* **AIM OF THE TASK**:
Leaving the pictures aside, return all of the data below exactly.

* **RAW DATA**:
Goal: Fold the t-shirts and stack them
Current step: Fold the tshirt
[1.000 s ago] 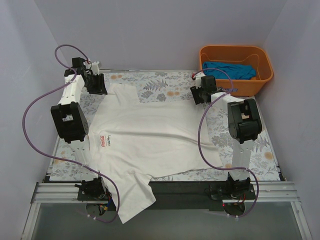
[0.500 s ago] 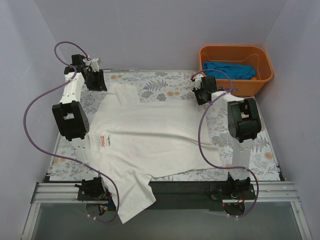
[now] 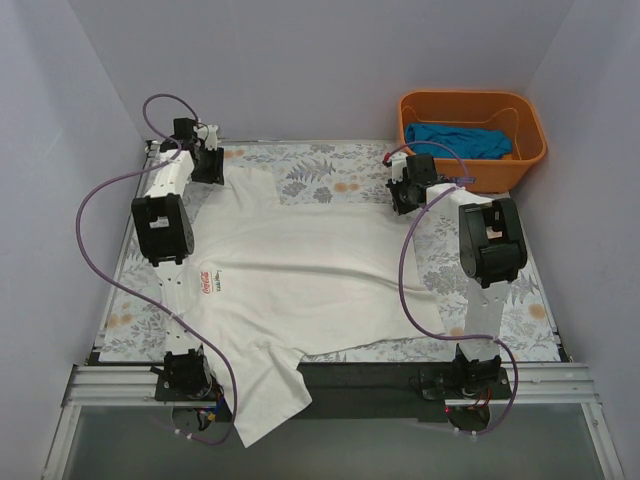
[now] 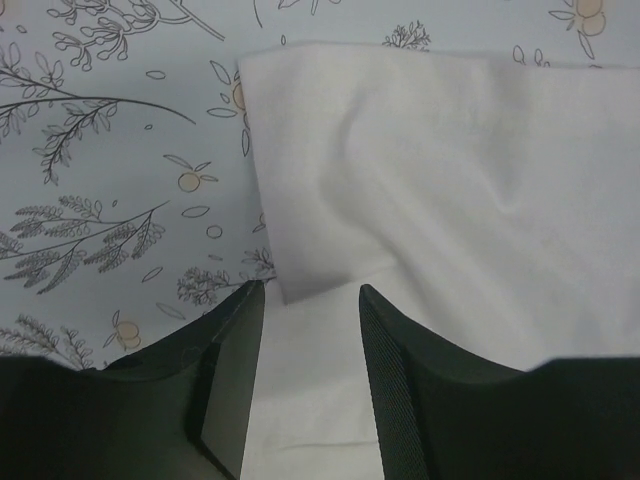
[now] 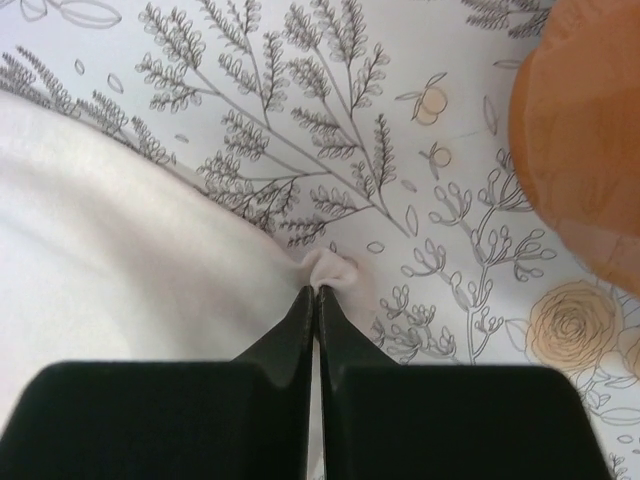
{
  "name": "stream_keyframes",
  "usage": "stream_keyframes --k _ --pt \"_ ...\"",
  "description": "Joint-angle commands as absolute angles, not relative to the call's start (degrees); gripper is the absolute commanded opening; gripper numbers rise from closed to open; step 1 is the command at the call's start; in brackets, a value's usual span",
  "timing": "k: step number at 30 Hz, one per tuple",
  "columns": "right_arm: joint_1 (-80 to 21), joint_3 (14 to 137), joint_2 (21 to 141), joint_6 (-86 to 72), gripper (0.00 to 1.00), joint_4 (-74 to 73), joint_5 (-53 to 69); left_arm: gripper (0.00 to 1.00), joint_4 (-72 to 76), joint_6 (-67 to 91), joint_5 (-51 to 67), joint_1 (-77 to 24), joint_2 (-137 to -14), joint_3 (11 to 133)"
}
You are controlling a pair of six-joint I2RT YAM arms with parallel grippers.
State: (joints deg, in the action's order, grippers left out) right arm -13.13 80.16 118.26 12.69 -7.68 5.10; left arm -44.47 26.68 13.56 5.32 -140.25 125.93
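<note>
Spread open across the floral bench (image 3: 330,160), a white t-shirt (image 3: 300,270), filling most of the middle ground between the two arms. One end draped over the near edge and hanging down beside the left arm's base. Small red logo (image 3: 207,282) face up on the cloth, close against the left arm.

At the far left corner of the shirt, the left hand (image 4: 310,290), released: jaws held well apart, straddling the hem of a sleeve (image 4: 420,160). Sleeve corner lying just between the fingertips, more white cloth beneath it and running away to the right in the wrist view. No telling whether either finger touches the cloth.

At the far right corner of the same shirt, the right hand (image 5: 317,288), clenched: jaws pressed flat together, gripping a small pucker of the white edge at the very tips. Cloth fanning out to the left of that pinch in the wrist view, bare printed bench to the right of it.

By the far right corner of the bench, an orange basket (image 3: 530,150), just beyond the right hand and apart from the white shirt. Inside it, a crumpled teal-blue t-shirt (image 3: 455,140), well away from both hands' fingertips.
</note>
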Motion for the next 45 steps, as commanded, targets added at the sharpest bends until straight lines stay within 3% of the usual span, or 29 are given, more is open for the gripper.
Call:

* **FINAL ANSWER**:
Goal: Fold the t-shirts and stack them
Current step: Fold the tshirt
[1.000 s ago] 
[0.500 s ago] 
[now] 
[now] 
[now] 
{
  "name": "stream_keyframes",
  "usage": "stream_keyframes --k _ --pt \"_ ...\"",
  "description": "Joint-angle commands as absolute angles, not relative to the call's start (degrees); gripper is the absolute commanded opening; gripper numbers rise from closed to open; step 1 is the command at the call's start; in brackets, a value's usual span",
  "timing": "k: step number at 30 Hz, one per tuple",
  "columns": "right_arm: joint_1 (-80 to 21), joint_3 (14 to 137), joint_2 (21 to 141), joint_6 (-86 to 72), gripper (0.00 to 1.00), joint_4 (-74 to 73), joint_5 (-53 to 69); left_arm: gripper (0.00 to 1.00), joint_4 (-72 to 76), joint_6 (-67 to 91), joint_5 (-51 to 67), joint_1 (-77 to 24), joint_2 (-137 to -14), joint_3 (11 to 133)"
}
You are controlling a pair of six-joint I2RT YAM arms with parallel grippers.
State: (joints deg, in the action's order, grippers left out) right arm -13.13 80.16 118.26 12.69 -7.68 5.10; left arm -44.47 26.68 13.56 5.32 -140.25 125.93
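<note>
Spread open across the floral bench (image 3: 330,160), a white t-shirt (image 3: 300,270), filling most of the middle ground between the two arms. One end draped over the near edge and hanging down beside the left arm's base. Small red logo (image 3: 207,282) face up on the cloth, close against the left arm.

At the far left corner of the shirt, the left hand (image 4: 310,290), released: jaws held well apart, straddling the hem of a sleeve (image 4: 420,160). Sleeve corner lying just between the fingertips, more white cloth beneath it and running away to the right in the wrist view. No telling whether either finger touches the cloth.

At the far right corner of the same shirt, the right hand (image 5: 317,288), clenched: jaws pressed flat together, gripping a small pucker of the white edge at the very tips. Cloth fanning out to the left of that pinch in the wrist view, bare printed bench to the right of it.

By the far right corner of the bench, an orange basket (image 3: 530,150), just beyond the right hand and apart from the white shirt. Inside it, a crumpled teal-blue t-shirt (image 3: 455,140), well away from both hands' fingertips.
</note>
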Motion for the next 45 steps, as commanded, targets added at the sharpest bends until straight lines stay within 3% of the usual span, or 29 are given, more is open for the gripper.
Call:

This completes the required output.